§ WORK INSTRUCTION: Once the line containing "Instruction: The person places" is found in the records below, return it and each following line exactly, up to and including the line containing "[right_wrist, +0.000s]", and nothing else.

Records contained in a dataset:

━━━━

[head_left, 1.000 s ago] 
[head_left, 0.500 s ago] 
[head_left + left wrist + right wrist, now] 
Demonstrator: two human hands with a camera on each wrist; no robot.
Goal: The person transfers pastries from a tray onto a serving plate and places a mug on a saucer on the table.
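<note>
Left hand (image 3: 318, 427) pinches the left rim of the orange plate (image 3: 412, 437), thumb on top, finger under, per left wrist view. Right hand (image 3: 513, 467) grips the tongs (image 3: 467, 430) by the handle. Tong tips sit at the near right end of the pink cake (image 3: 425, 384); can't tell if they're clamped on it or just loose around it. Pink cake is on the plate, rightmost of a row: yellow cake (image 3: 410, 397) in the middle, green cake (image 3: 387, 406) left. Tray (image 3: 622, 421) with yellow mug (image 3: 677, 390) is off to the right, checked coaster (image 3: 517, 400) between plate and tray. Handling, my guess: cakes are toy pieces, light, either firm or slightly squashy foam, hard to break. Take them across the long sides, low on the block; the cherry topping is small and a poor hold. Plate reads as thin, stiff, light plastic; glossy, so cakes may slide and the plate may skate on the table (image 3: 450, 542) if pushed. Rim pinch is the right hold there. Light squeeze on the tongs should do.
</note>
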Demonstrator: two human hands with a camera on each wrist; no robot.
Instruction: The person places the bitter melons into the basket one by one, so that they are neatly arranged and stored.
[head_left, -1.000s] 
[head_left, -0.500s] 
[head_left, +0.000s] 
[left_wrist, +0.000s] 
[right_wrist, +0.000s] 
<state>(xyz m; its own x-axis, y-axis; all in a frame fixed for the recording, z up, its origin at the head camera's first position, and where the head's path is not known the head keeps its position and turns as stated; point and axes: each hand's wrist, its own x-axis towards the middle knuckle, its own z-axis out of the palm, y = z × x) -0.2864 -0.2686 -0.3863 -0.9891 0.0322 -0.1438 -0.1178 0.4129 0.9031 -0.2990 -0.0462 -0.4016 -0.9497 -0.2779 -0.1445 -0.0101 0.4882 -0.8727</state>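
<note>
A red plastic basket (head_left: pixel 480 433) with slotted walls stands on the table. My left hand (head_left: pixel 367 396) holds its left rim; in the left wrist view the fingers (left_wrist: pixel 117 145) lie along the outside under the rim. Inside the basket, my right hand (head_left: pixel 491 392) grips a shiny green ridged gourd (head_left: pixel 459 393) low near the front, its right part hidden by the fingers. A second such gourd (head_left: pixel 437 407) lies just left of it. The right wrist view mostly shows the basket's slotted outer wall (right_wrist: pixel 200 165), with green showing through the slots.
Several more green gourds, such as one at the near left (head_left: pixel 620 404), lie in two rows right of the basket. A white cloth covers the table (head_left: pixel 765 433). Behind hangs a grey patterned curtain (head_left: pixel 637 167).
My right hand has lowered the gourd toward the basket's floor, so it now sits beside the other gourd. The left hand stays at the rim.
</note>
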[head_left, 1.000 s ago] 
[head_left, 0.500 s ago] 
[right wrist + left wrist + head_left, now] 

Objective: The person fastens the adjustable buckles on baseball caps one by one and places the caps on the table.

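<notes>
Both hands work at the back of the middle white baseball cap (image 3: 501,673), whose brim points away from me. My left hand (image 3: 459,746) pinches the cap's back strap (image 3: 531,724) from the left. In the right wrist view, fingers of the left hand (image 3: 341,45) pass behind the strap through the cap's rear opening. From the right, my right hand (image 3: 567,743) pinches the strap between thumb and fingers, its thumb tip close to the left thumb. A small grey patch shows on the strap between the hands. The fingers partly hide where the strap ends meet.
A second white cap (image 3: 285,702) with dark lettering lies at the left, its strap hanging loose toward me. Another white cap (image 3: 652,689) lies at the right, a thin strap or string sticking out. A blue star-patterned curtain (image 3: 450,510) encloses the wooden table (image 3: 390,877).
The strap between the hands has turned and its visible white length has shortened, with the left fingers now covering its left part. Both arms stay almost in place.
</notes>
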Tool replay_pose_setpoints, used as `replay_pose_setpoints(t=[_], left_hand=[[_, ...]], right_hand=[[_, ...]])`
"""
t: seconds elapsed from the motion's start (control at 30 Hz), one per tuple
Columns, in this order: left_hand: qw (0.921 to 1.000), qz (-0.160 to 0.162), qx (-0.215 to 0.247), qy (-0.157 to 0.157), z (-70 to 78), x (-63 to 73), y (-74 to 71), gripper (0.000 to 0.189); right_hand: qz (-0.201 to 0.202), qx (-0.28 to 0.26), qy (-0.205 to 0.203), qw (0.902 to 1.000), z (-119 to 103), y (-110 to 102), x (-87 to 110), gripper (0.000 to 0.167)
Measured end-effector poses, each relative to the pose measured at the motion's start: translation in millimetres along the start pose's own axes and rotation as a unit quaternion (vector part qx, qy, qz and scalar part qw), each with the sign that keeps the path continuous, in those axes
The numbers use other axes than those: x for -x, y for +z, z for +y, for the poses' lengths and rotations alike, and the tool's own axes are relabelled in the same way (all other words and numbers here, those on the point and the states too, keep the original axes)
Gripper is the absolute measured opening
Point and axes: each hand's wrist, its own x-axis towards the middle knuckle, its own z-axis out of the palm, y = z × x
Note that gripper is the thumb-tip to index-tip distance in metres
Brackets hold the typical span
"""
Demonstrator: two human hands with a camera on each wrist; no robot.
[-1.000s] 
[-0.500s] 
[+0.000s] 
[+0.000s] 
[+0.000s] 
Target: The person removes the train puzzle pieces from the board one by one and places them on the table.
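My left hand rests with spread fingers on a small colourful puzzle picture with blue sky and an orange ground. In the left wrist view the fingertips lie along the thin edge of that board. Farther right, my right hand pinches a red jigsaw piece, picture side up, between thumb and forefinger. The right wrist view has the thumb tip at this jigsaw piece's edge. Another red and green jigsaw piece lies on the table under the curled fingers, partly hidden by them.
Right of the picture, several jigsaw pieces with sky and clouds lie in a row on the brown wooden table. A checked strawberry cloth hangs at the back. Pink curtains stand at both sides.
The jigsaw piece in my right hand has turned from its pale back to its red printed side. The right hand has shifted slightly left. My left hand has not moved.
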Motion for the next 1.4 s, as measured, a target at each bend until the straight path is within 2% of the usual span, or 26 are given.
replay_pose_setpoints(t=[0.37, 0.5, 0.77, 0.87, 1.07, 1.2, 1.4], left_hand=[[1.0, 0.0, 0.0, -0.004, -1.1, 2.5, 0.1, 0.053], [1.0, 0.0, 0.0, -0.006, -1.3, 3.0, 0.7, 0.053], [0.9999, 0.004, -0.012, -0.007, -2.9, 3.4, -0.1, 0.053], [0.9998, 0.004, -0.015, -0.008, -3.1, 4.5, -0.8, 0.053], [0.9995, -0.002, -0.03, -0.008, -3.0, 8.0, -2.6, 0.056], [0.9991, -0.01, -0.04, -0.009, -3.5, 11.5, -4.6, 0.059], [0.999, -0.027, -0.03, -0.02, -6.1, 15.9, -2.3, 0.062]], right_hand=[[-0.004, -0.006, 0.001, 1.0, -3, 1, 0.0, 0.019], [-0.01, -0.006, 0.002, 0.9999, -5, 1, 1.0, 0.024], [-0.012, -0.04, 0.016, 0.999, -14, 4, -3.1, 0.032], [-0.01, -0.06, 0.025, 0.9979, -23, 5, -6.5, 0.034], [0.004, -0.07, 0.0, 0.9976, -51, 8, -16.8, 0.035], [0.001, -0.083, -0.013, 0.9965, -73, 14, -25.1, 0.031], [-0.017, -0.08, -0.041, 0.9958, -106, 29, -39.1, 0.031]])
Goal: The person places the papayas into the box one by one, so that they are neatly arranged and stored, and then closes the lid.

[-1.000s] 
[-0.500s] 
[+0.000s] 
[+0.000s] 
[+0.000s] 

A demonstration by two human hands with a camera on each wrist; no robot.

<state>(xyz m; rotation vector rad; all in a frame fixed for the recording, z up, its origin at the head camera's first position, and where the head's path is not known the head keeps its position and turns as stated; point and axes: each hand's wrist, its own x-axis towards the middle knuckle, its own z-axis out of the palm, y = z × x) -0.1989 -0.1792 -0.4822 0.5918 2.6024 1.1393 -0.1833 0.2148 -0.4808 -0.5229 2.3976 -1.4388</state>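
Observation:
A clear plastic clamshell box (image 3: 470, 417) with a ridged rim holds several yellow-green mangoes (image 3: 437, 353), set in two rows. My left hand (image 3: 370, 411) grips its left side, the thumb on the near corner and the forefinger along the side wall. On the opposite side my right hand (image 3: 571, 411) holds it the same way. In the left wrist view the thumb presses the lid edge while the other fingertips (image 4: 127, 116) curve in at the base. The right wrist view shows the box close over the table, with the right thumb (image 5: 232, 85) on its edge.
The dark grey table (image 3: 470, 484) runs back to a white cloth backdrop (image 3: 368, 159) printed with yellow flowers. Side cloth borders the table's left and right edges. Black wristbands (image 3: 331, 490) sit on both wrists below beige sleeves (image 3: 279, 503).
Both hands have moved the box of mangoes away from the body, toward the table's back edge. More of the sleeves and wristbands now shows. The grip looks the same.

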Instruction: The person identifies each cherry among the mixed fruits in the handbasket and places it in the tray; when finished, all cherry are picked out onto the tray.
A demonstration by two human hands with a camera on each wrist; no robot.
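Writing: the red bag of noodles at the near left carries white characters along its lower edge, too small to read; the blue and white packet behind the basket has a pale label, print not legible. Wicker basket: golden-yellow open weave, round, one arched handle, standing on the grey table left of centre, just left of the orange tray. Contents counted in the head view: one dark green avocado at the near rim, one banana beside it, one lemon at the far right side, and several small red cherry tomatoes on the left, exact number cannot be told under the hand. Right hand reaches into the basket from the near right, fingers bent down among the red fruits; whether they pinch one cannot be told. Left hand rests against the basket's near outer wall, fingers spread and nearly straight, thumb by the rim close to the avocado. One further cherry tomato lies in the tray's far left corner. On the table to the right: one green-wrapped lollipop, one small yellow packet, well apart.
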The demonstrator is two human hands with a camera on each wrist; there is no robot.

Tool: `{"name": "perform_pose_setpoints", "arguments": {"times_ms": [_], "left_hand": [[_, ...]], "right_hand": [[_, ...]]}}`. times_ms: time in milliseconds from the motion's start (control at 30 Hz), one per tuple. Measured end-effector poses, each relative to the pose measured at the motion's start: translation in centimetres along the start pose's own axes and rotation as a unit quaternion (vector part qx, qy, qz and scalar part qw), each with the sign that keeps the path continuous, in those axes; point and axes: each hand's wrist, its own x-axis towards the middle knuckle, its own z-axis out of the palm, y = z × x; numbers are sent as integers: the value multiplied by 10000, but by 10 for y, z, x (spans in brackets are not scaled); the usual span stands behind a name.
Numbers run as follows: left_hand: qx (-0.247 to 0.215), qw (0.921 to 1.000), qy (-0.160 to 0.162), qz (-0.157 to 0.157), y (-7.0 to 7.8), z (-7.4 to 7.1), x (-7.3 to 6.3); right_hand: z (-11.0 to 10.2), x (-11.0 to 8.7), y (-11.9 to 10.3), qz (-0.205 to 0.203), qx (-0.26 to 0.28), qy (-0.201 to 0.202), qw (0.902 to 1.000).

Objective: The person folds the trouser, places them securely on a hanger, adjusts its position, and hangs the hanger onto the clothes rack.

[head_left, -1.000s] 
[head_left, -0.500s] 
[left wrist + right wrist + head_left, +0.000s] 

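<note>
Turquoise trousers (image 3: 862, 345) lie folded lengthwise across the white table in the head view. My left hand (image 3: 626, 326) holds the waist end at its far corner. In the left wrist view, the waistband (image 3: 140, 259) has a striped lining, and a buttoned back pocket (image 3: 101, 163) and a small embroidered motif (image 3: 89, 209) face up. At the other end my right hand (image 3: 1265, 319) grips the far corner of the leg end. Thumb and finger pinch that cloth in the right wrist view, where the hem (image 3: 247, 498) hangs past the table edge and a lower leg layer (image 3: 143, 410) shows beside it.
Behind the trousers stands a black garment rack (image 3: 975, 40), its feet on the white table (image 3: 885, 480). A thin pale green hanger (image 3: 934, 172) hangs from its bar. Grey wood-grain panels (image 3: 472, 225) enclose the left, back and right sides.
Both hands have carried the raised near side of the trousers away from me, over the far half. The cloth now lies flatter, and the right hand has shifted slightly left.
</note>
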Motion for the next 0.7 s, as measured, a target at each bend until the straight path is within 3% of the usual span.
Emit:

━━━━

§ ANSWER SECTION:
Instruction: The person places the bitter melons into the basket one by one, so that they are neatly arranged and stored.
[head_left, -1.000s] 
[head_left, -0.500s] 
[head_left, +0.000s] 
[left_wrist, +0.000s] 
[right_wrist, +0.000s] 

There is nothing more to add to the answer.